Selon les informations fournies par le gouvernorat d’Agadez ce jeudi, les victimes sont des ressortissants nigériens qui revenaient du Mali à bord d’un camion. Leur objectif était de rentrer au pays pour « célébrer la fête auprès de leurs familles ».
D’après les témoignages recueillis par les autorités, le véhicule serait parti de Telhandek, au Mali, avant de s’égarer en cours de route dans l’immensité du désert. Après plusieurs jours de voyage dans des conditions extrêmes, le camion est finalement tombé en panne.
Immobilisés, les passagers n’ont pas pu réparer le véhicule ni trouver de l’eau dans cet environnement hostile, où les températures extrêmes et l’absence de points d’approvisionnement rendent toute survie particulièrement difficile. Tous sont décédés de soif.

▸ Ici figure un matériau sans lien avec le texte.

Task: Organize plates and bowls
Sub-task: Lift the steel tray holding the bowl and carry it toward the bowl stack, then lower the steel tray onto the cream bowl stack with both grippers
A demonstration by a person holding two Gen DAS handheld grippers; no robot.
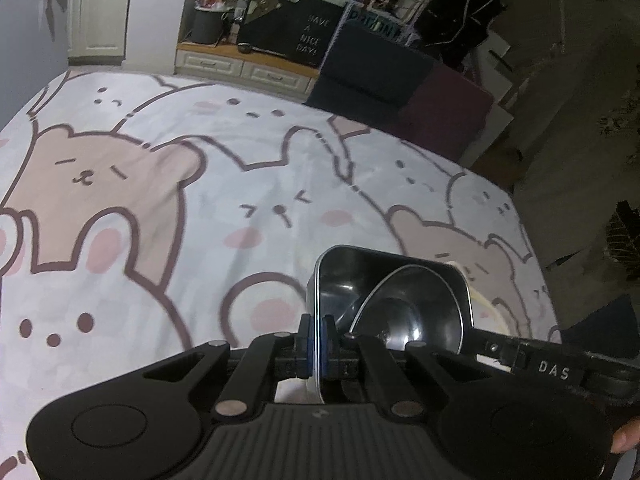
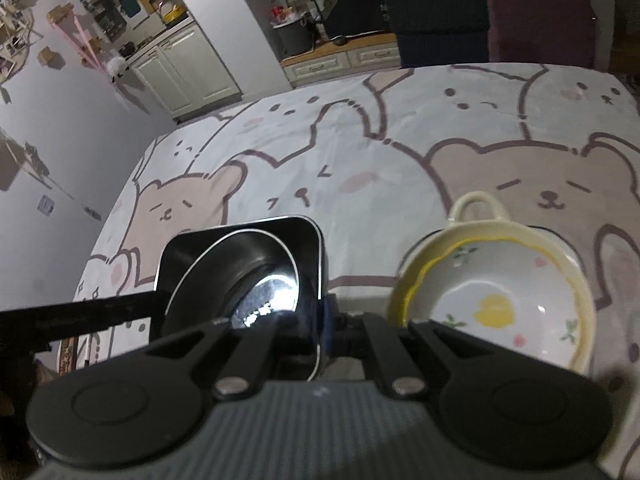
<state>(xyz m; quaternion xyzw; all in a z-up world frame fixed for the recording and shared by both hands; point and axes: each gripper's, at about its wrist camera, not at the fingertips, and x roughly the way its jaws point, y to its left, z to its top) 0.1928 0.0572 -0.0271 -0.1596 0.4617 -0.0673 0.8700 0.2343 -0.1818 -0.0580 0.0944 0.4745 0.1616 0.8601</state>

Alertées, les autorités régionales ont dépêché une mission sur les lieux, sous la protection des forces de défense et de sécurité. Le constat est sans appel : 49 corps ont été retrouvés, et ont été inhumés sur place dans des fosses communes.
Deux survivants ont toutefois été retrouvés. Selon les autorités, ils ont réussi à marcher sur plus de 50 kilomètres jusqu’à une mare, avant de rejoindre Assamaka pour alerter les services compétents.
Dans un second temps, la mission de secours a également découvert un autre camion transportant environ 60 voyageurs, bloqué depuis trois jours dans la même zone à la suite d’une panne. Ces passagers ont pu être assistés à temps, évitant ainsi un nouveau drame dans le désert.
Cette nouvelle tragédie met une fois de plus en lumière les dangers extrêmes des routes migratoires sahariennes, où chaque erreur de navigation ou panne mécanique peut rapidement virer au drame.